## PROBLEM DETAILS
Keeping every word the same, return the listing from its first line until the line holding "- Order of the" has been returned as well.

RAW DATA Block Start

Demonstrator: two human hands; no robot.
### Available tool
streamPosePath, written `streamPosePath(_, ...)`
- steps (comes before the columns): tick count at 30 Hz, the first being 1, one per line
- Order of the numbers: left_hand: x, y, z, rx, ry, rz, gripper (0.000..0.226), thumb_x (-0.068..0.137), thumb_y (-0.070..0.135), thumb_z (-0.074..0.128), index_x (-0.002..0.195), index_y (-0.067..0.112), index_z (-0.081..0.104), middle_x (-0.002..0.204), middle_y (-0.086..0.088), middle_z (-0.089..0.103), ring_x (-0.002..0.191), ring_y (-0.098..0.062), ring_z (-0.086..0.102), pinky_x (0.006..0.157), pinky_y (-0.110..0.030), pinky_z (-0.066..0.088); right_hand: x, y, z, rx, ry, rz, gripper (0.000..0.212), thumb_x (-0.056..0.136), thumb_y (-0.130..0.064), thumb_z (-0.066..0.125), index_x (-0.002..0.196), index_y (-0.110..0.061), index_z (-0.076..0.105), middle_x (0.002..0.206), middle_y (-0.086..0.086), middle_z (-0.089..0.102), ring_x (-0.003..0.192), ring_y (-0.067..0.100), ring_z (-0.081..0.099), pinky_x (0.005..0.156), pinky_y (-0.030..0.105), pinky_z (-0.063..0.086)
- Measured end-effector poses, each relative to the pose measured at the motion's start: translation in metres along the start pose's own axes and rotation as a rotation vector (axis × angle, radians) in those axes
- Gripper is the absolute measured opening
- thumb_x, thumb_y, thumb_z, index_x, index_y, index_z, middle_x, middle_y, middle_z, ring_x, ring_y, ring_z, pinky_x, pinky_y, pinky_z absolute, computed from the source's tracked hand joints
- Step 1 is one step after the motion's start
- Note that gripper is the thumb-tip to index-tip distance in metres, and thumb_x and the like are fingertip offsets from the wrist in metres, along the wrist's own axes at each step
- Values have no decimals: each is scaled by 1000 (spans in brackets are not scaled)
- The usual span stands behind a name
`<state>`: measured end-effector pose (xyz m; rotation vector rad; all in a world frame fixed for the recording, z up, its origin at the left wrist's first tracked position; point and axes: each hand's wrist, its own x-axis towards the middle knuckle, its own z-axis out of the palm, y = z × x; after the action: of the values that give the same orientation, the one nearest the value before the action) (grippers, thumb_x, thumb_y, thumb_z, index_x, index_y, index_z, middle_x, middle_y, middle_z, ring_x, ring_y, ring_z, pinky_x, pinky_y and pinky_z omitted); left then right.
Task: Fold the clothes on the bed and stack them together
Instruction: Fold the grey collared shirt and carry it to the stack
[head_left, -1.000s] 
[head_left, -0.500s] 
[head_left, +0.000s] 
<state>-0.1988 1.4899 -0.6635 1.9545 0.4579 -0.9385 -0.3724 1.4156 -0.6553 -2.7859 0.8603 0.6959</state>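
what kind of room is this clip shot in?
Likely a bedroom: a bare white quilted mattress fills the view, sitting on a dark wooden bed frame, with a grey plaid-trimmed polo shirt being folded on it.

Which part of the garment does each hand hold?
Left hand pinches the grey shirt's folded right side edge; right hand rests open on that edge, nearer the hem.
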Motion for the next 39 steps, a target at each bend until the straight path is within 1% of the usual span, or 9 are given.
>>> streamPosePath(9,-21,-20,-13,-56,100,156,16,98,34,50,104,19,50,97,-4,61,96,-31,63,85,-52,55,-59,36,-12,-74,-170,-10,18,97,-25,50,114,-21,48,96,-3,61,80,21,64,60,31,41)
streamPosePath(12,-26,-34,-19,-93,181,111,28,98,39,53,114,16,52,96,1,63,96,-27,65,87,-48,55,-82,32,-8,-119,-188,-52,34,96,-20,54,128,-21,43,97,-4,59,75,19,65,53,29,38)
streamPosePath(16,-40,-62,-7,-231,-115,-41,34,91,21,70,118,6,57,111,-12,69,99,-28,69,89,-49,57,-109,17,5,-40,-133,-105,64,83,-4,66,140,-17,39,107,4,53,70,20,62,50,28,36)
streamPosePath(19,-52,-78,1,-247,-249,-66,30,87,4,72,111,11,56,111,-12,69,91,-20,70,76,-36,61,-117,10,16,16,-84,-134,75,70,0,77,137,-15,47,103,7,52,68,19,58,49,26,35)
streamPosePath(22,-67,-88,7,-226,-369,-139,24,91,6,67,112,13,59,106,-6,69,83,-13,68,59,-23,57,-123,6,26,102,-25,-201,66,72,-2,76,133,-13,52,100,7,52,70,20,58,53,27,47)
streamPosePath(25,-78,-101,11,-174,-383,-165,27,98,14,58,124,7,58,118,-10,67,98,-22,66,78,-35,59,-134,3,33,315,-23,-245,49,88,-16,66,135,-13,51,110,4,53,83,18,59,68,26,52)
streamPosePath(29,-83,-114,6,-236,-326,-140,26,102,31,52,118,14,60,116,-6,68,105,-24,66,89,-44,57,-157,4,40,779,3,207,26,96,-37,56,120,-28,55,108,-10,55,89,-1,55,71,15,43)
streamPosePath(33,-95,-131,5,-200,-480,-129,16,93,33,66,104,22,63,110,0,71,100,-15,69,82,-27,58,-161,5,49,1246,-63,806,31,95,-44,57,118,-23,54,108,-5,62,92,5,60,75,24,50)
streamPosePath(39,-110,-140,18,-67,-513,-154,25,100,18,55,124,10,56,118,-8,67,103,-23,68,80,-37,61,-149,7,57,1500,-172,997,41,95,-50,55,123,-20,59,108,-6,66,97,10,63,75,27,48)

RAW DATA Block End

## EXERCISE OUTPUT
Demonstrator: two human hands; no robot.
### Available tool
streamPosePath, written `streamPosePath(_, ...)`
- steps (comes before the columns): tick count at 30 Hz, the first being 1, one per line
- Order of the numbers: left_hand: x, y, z, rx, ry, rz, gripper (0.000..0.226), thumb_x (-0.068..0.137), thumb_y (-0.070..0.135), thumb_z (-0.074..0.128), index_x (-0.002..0.195), index_y (-0.067..0.112), index_z (-0.081..0.104), middle_x (-0.002..0.204), middle_y (-0.086..0.088), middle_z (-0.089..0.103), ring_x (-0.002..0.191), ring_y (-0.098..0.062), ring_z (-0.086..0.102), pinky_x (0.006..0.157), pinky_y (-0.110..0.030), pinky_z (-0.066..0.088); right_hand: x, y, z, rx, ry, rz, gripper (0.000..0.212), thumb_x (-0.056..0.136), thumb_y (-0.130..0.064), thumb_z (-0.066..0.125), index_x (-0.002..0.196), index_y (-0.110..0.061), index_z (-0.076..0.105), middle_x (0.002..0.206), middle_y (-0.086..0.086), middle_z (-0.089..0.102), ring_x (-0.003..0.192), ring_y (-0.067..0.100), ring_z (-0.081..0.099), pinky_x (0.005..0.156), pinky_y (-0.030..0.105), pinky_z (-0.063..0.086)

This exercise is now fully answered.